June 9th, 2009 Lindsay 8 comments

I recently went to Boston Wine School and had a lively discussion on wine prices and the cause. Well…let’s not beat a dead horse here. There are many causes. Hype, quality, raw materials / additives, marketing, good ratings (can you say Robert Parker?), vintage / climate, or just pure nonsense. I guarantee I left some out. Regardless, many of these are directly related and I am going to focus on two that resulted in somewhat of a debate.

Additives and quality. Here was the argument by the winemaker – what does and what could potentially make wine prices so high are the “additives” winemakers use to enhance the wine. Without getting too technical on you (and myself for that matter), for winemakers to get the right chemical balance of acidity, sugar, sulfites, etc., they oftentimes have to add yeast, yeast food, enzymes, sugar, sulfites, tartaric acid, other vineyards’ juice, oak chips and other substances.

Some winemakers claim they don’t use “additives” but might use color-extracting “enzymes” or corrective measures to perfect a tannin imbalance. All of these adjustments/modifications allow the winemaker to do whatever he or she can to make the wine as saleable as possible. If winemakers don’t make adjustments (for example add the right type and amount of yeast pre-fermentation), they may have hundreds of gallons of rotten eggs instead of wine on their hands. So, adjustments are important and should not be viewed as negative, but rather the science aspect of making sure wine has the right levels before bottling.

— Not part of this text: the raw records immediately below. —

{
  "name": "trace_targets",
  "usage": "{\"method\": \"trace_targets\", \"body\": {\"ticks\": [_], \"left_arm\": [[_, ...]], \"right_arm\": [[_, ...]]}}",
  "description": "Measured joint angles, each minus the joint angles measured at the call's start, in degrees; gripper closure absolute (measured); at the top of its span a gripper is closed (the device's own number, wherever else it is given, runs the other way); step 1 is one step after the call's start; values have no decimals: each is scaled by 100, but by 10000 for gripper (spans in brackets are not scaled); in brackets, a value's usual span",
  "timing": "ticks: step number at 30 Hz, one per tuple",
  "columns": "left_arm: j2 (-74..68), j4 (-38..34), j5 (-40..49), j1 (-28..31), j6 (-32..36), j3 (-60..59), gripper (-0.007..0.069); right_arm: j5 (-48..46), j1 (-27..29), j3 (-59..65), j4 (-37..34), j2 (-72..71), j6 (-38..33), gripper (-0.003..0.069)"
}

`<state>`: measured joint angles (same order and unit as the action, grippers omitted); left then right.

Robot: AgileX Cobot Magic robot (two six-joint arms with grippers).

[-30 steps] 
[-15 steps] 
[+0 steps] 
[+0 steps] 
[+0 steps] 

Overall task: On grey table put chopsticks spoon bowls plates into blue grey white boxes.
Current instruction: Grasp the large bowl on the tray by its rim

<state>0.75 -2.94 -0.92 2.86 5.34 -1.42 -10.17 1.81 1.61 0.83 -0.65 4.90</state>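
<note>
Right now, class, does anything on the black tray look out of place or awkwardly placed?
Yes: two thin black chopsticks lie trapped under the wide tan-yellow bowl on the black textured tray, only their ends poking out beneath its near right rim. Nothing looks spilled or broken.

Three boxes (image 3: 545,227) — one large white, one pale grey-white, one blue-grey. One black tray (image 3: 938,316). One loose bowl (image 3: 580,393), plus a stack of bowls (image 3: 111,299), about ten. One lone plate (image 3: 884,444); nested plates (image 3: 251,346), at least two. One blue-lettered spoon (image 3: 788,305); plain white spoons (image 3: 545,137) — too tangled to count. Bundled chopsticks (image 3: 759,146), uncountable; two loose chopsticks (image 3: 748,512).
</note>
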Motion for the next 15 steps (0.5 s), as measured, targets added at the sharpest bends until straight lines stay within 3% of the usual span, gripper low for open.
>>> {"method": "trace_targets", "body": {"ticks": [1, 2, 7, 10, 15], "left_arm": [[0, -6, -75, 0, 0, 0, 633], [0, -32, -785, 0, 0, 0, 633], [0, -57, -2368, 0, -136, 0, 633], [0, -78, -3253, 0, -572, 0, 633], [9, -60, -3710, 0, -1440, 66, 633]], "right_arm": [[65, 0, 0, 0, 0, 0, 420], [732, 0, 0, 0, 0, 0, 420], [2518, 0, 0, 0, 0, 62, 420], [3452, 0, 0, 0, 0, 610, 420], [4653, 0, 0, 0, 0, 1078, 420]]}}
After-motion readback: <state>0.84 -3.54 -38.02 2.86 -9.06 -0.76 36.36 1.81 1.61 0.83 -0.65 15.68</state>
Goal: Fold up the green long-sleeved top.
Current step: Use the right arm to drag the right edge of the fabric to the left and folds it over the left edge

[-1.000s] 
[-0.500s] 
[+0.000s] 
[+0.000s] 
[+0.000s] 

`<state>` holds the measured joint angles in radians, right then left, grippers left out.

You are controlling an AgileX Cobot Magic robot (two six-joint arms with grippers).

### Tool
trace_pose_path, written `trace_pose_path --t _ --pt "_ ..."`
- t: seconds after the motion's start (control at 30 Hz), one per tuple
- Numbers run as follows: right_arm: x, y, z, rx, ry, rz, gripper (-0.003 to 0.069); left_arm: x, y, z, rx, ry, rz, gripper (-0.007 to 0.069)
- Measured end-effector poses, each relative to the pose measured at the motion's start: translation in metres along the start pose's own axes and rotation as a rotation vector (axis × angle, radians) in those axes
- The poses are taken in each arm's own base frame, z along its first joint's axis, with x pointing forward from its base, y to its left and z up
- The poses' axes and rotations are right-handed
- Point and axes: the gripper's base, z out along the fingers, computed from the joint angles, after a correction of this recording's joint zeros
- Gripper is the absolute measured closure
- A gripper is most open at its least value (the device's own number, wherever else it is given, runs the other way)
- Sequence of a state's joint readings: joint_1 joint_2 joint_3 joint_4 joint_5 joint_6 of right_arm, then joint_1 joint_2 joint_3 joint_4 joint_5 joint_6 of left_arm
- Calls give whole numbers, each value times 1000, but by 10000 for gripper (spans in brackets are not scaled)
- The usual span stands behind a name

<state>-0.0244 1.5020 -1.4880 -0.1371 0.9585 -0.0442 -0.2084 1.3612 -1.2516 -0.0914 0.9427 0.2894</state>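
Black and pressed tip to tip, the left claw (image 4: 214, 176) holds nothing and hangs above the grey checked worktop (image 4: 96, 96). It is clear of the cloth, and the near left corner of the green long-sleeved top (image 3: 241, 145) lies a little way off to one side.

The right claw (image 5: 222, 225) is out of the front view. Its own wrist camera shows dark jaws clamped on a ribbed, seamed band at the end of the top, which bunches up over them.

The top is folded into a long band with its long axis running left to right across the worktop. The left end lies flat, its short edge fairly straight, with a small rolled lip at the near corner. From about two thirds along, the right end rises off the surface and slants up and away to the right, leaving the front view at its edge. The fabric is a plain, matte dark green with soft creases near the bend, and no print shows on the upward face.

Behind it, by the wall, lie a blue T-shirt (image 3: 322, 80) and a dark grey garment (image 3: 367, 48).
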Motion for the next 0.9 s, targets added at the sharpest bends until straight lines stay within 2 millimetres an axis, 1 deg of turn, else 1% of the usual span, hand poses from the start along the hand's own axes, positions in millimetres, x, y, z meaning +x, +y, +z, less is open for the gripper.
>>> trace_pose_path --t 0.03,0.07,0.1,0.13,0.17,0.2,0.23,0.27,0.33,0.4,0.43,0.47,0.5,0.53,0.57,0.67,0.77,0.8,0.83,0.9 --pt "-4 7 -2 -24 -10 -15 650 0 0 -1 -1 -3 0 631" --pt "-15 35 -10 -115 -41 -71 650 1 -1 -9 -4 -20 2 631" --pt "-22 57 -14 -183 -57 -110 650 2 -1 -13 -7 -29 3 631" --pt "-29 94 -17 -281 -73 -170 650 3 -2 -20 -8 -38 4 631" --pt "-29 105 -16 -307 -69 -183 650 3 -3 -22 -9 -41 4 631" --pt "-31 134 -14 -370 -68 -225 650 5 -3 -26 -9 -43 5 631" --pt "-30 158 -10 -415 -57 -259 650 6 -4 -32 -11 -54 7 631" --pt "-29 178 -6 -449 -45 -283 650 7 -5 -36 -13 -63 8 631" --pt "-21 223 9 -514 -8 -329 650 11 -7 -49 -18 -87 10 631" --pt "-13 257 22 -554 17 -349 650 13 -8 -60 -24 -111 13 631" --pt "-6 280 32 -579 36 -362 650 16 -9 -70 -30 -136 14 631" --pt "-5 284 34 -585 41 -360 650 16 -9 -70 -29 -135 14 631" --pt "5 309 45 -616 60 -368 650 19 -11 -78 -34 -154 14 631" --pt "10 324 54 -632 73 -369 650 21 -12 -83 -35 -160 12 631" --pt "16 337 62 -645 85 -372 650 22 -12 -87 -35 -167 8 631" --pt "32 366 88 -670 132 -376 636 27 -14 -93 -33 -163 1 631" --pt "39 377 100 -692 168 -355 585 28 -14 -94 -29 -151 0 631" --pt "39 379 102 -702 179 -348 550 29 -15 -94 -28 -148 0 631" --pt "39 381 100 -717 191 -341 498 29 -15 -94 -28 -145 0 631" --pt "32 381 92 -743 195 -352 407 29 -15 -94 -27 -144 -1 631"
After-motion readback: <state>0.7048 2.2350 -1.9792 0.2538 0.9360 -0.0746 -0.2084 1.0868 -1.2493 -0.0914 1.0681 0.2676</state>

Getting back to the winemaker’s argument, one can see that the more adjustments made, the more raw materials used in the wine making process. Economics tells us this makes prices go up. Right, got it. … wait a second…

So this is where I entered the debated. What if a harvest or wine is crap, for lack of a better term. So a winemaker keeps adjusting and modifying pre-fermentation to get the levels right to compensate for poor soil and other factors. Then maybe again post-fermentation through blending with other vineyards’ juice and by adding oak chips, etc. Again, who pays? Well, we do in the end. Personally, I don’t like this idea one bit. I would much rather pay a premium for a wine that comes from the ground (terroir), using the wild/natural yeast on the grape for fermentation… and STRAIGHT to the bottle. Now how often does that happen? I’m no expert, certainly no winemaker. I imagine very rarely. But, in my opinion I think the industry should charge MORE for less modified wines (assuming they have the Brix, pH, tartaric acid levels within range). If a wine isn’t naturally rich in color, I’d prefer winemakers not add a commercial enzyme to extract that color. Enzymes along with other additives mask and affect the smell and taste of what is truly going on in the vineyard. It’s almost impossible to know how “modified” a wine is – it certainly doesn’t say on the bottle, but you can start to smell and taste for it. For example, overly oaked wine might be masking a flaw in the wine…I personally look for wine that tastes like dirt. Like soil, like earth worms crawling in the ground. Yeah, I said it.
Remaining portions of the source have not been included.